The Art of Breathing?
Most of us have been breathing since the day we were born, so you’d figure we’d be pretty good at it. In fact, however, many of us (myself included!) do not breathe as well as we could and should. You might think this is a function of your body or your sinuses and not something you can do anything about.
But in fact, breathing is the only bodily function that we perform both voluntarily and involuntarily. If you have done yoga, you are probably aware that it is possible to consciously use breathing to influence the involuntary nervous system, which regulates blood pressure, heart rate, circulation, and digestion, among other bodily functions. With the help of breathing exercises, it is possible to influence those functions that we generally do not control consciously.
While the connective and muscular tissue in your chest can become restricted as a result of chronic stress—resulting in decreased range of motion of the chest wall—you can retrain yourself to breathe more efficiently. The first step is to see whether you are, in fact, a “chest breather.” Chest breathing is the result of rapid, shallower breathing, which causes the chest to expand less and prompts much of the air exchange to occur at the upper end of the lung tissue. To see whether this is the sort of you do, place your right hand on your chest and your left on your abdomen. If your right hand rises more as you breathe, you are a chest breather, while if your left goes up more, you are an abdomen or diaphragmatic breather.

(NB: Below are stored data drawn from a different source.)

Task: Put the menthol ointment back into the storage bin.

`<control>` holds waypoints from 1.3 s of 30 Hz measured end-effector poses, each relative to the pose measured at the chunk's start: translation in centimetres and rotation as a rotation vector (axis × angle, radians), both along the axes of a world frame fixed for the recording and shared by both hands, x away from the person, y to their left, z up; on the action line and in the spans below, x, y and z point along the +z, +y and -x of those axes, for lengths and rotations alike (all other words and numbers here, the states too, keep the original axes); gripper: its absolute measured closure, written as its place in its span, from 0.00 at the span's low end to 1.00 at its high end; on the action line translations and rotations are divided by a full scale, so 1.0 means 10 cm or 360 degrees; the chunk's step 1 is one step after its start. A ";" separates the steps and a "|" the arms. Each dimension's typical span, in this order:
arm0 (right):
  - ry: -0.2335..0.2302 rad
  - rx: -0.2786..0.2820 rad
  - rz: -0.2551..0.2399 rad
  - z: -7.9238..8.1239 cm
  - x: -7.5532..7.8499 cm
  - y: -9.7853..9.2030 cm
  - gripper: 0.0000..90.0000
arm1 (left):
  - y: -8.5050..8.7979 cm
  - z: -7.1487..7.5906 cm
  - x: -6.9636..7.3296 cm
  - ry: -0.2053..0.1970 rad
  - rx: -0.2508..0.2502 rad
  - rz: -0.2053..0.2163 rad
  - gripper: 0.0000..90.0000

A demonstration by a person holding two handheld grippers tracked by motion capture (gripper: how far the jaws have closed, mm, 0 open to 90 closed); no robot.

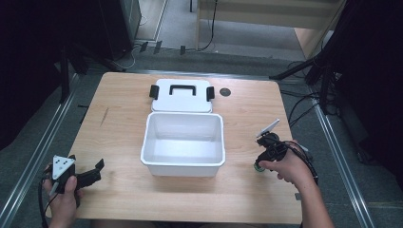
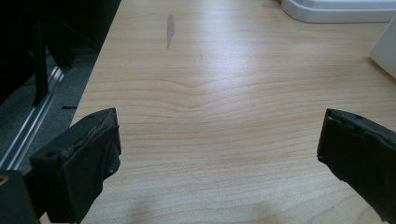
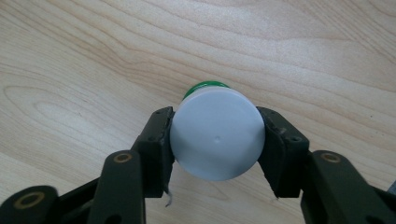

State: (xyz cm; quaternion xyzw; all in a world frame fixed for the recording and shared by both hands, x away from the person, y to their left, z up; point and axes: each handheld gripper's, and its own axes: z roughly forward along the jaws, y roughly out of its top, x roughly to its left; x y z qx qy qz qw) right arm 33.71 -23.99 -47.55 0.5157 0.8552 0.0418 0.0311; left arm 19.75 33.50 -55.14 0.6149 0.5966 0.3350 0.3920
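Here right gripper (image 3: 217, 140) clamps white-capped bottle (image 3: 217, 137); green body mostly hidden.

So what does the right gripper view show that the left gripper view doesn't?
The right gripper view shows the right tool with its jaws pressed on both sides of a white-capped bottle with a green base, standing on the table.

The left gripper view shows the left tool with its jaws wide apart and nothing between them, a grey mark on the wood, and part of the white box at the right edge.

Both show the light wooden table.
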 end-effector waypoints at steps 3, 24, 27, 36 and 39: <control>0.0043 0.0036 -0.0020 0.01 0.01 -0.01 0.58 | 0.00 0.00 0.00 -0.0005 0.0004 0.0005 0.00; 0.0011 0.0258 -0.0073 0.01 0.48 0.25 0.58 | 0.01 0.00 0.00 -0.0005 0.0000 0.0013 0.00; -0.0004 0.0295 -0.0058 -0.01 0.56 0.31 0.58 | 0.01 0.00 0.00 -0.0006 0.0001 0.0012 0.00; -0.0048 0.0341 -0.0052 -0.05 0.79 0.47 0.58 | 0.01 0.00 0.00 -0.0003 0.0000 0.0009 0.00; -0.0057 0.0346 -0.0051 -0.05 0.87 0.51 0.58 | 0.01 0.00 0.00 -0.0004 0.0001 0.0012 0.00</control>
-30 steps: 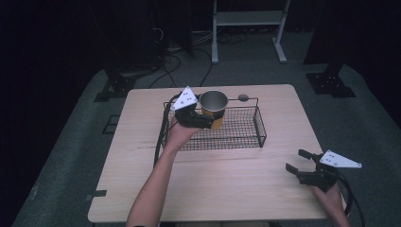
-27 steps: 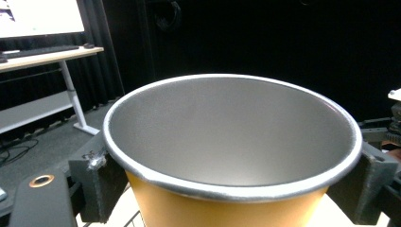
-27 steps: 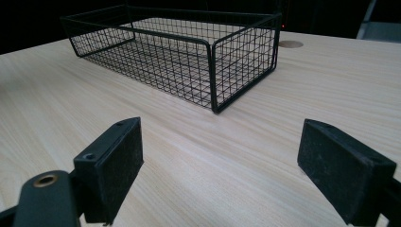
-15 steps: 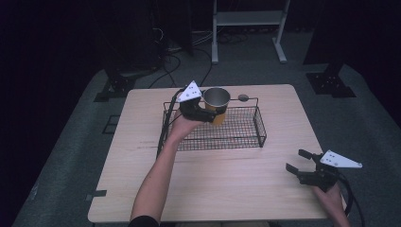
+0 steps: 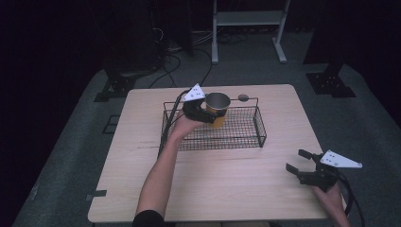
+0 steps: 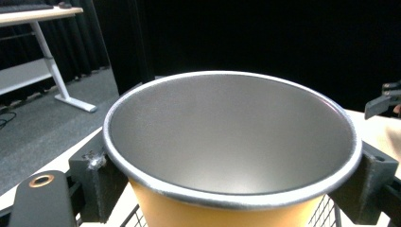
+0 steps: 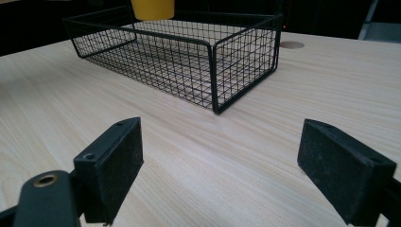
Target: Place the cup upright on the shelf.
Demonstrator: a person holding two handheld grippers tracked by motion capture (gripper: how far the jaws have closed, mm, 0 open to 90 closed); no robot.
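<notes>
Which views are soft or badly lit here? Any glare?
High view: dim, surroundings near black, the table evenly lit, the wire basket slightly soft. Left gripper view: the cup is very close, its rim sharp, a mild sheen inside but no harsh glare, black backdrop. Right gripper view: the right gripper pads are sharp, the wood grain is crisp, and the far basket edge blurs.

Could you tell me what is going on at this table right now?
A person works with a gripper in each hand. The left gripper is shut on a yellow cup with a silver inside, holding it over the far left part of a black wire basket on the wooden table. The right gripper hangs open near the table's right front corner, holding nothing, pointed toward the basket.
</notes>
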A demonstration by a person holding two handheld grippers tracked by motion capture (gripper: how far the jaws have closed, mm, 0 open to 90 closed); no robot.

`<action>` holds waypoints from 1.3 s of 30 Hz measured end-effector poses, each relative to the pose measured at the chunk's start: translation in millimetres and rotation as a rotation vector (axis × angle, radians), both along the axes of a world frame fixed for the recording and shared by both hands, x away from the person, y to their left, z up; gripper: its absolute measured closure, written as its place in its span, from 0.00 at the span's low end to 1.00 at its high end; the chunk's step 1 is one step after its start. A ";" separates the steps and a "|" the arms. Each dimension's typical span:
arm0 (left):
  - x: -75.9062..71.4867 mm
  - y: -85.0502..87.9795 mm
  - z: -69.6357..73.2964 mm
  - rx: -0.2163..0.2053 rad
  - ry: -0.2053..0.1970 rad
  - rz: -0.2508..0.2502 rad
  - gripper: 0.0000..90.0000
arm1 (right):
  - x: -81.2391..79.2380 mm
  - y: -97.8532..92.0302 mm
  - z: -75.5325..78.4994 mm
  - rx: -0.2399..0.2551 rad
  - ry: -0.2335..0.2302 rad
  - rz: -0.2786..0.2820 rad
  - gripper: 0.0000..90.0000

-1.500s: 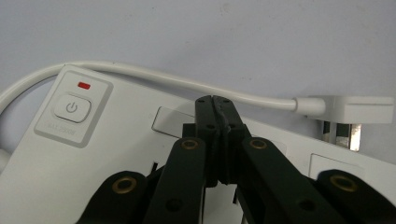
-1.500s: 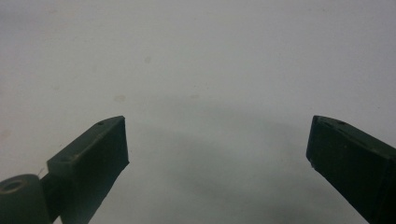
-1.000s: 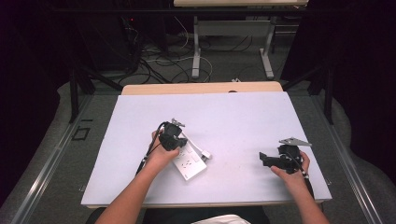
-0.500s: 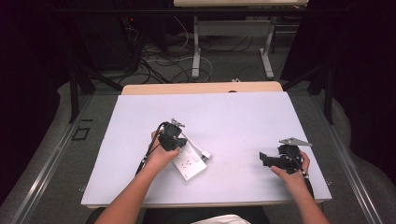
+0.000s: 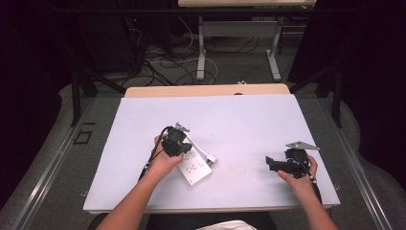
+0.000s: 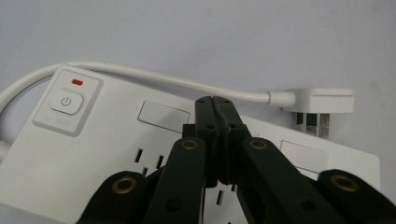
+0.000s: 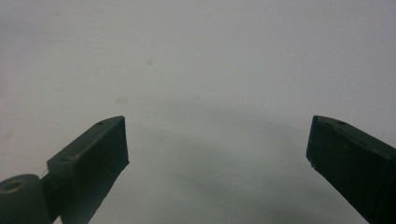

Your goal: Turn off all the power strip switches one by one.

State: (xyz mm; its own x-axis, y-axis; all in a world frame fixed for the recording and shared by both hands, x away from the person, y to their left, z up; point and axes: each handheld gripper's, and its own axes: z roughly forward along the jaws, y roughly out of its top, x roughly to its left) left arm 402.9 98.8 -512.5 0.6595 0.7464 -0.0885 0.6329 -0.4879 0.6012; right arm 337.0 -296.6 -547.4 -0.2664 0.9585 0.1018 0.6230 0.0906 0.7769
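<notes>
A white power strip point(image 5: 194, 168) lies left of the table's middle, its white cord looping to a plug point(image 5: 211, 158) beside it. In the left gripper view the strip point(image 6: 93, 154) shows a power button point(image 6: 67, 101) with a red mark, several sockets, and the plug point(image 6: 317, 105) resting past its far edge. My left gripper point(image 6: 215, 103) is shut with nothing between its jaws, their tips just over the strip's top face. My left gripper point(image 5: 179, 149) is over the strip's near-left end in the high view. My right gripper point(image 7: 217, 144) stands open over bare table, and sits at the table's right point(image 5: 270, 164).
The white table top point(image 5: 230, 124) has free room across its back half and between the two hands. A wooden edge point(image 5: 206, 90) runs along its far side. Beyond it, cables and desk legs point(image 5: 201, 52) stand on the floor.
</notes>
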 end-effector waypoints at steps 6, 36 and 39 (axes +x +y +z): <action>-3.0 -3.2 0.7 0.001 -0.003 -0.017 1.00 | -0.1 -0.1 0.3 0.002 0.002 -0.002 0.06; -9.9 -16.3 -6.3 0.027 0.018 -0.072 1.00 | 0.4 -0.6 0.3 0.006 0.000 -0.003 0.06; -10.0 -16.1 -6.1 0.033 0.013 -0.072 1.00 | 0.4 -0.4 0.4 0.006 -0.001 -0.003 0.06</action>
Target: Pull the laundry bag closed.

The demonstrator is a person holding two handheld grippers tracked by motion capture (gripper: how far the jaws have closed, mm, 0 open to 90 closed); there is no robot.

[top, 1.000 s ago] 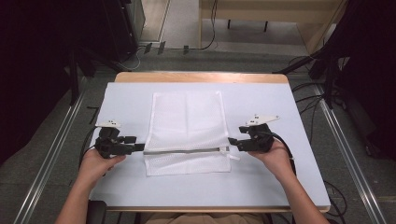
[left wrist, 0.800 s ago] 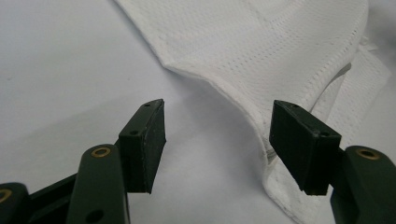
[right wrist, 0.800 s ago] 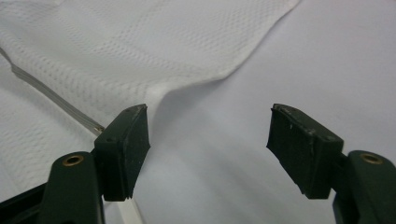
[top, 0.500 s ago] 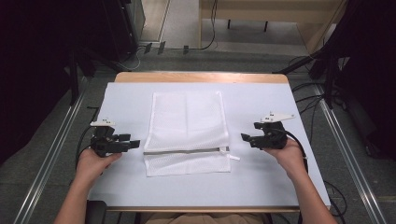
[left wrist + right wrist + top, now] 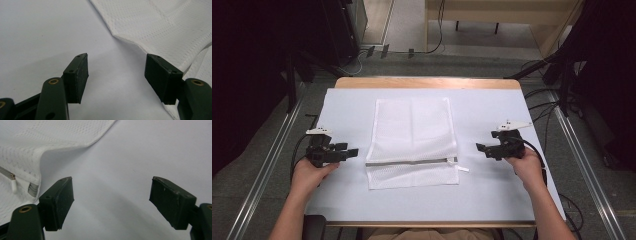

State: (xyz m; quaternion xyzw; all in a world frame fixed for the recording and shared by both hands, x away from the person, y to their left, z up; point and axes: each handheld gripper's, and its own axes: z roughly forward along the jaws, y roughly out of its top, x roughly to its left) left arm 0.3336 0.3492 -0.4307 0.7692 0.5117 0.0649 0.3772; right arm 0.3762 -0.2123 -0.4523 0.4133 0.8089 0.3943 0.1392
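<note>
In the left gripper view, the left gripper (image 5: pixel 116 75) has its 2 black jaws spread wide with nothing between them, hovering over bare pale tabletop; the edge of the white mesh zippered laundry bag (image 5: pixel 165 27) runs just beyond and beside the right-hand jaw. In the right gripper view, the right gripper (image 5: pixel 111 200) likewise stands with its 2 jaws apart and empty, the bag's lifted edge and the end of the grey zipper with its small white pull tab (image 5: pixel 14 185) lying off to the left jaw's side.

From the high view, the bag lies flat in the middle of the white rectangular table cover (image 5: pixel 347 107), the zipper running across its near part. Each gripper sits beside the bag, apart from it, pointing inward, held by a hand (image 5: pixel 309 175).
</note>
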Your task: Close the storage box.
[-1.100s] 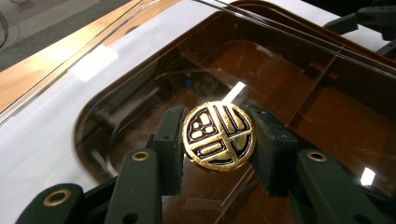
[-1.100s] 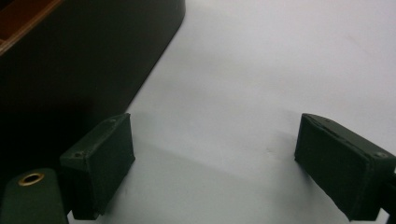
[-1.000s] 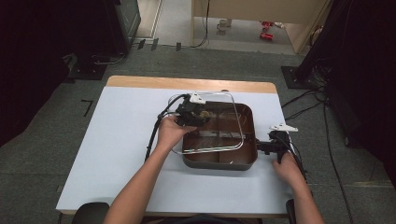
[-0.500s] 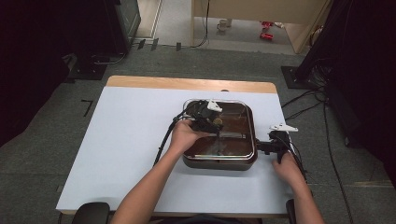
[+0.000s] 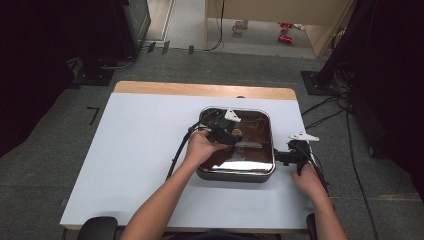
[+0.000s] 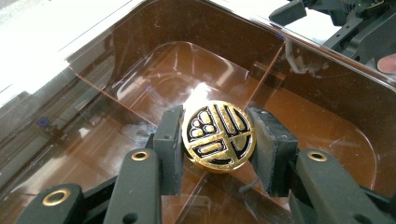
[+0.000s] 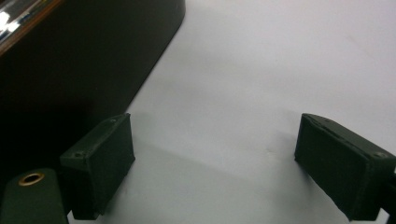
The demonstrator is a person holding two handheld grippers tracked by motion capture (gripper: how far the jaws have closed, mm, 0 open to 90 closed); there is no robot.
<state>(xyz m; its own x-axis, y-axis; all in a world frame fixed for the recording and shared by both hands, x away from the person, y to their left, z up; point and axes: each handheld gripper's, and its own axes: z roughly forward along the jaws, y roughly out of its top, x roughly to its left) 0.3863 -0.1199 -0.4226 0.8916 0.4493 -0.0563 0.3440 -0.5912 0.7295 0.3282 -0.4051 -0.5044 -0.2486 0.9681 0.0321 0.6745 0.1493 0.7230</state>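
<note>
Place: a lab or recording studio room, not a home.
Floor: grey carpet tiles (image 5: 165, 65) all around, with black tape marks (image 5: 93, 114) stuck on them.
Surface: one pale sheet over a wooden top (image 5: 150, 90), standing alone in the middle.
Surroundings: dark drapes (image 5: 30, 75) at left and right, black stands with flat bases (image 5: 317, 82) on the carpet.
Cabling: loose black cables (image 5: 325, 112) trail over the floor at the right.
Background: a light wooden partition (image 5: 280, 12) at the far end.
</note>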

Why does the type of breather you are matter? Chest breathing results in less oxygen being transferred to the blood and, subsequently, fewer nutrients being delivered to the tissues because the rapid, shallow breaths and chest constriction that characterize it limit blood flow to the lower lobes of the lung, where the greatest amount of blood flow should occur. In contrast, diaphragmatic breathing improves the blood flow to the heart, as well as the flow of lymph, which is laden with immune cells. These increases improve stamina in athletic activity and help prevent infection in the lung and elsewhere in the body. Perhaps best of all, though is that it is a great way to stimulate the relaxation response, which prompts a decrease in tension and creates a general sense of well-being.
So how do you retrain yourself to become a diaphragmatic breather if you are a chest breather? Like many things, it takes practice. The breathing exercise below (taken from the amsa.org website) should be done at least twice a day, as well at times you find yourself brooding over things that distress you or when you are in pain.
o Place one hand on your chest and the other on your abdomen. When you take a deep breath in, the hand on the abdomen should rise higher than the one on the chest. This insures that the diaphragm is pulling air into the bases of the lungs.
o After exhaling through the mouth, take a slow deep breath in through your nose imagining that you are sucking in all the air in the room and hold it for a count of 7 (or as long as you are able, not exceeding 7)
o Slowly exhale through your mouth for a count of 8. As all the air is released with relaxation, gently contract your abdominal muscles to completely evacuate the remaining air from the lungs. It is important to remember that we deepen respirations not by inhaling more air but through completely exhaling it.
o Repeat the cycle four more times for a total of 5 deep breaths and try to breathe at a rate of one breath every 10 seconds (or 6 breaths per minute). At this rate our heart rate variability increases which has a positive effect on cardiac health.
In general, exhalation should be twice as long as inhalation. The use of the hands on the chest and abdomen are only needed to help you train your breathing. Once you feel comfortable with your ability to breathe into the abdomen, they are no longer needed.
A guide I have sometimes used to work on my own breathing is the audio CD Breathing: The Master Key to Self Healing (Sounds True, 1999; ISBN: 156455726X) by Andrew Weil. After a discussion of the health benefits of breathing, Weil directs the listener through eight breathing exercises.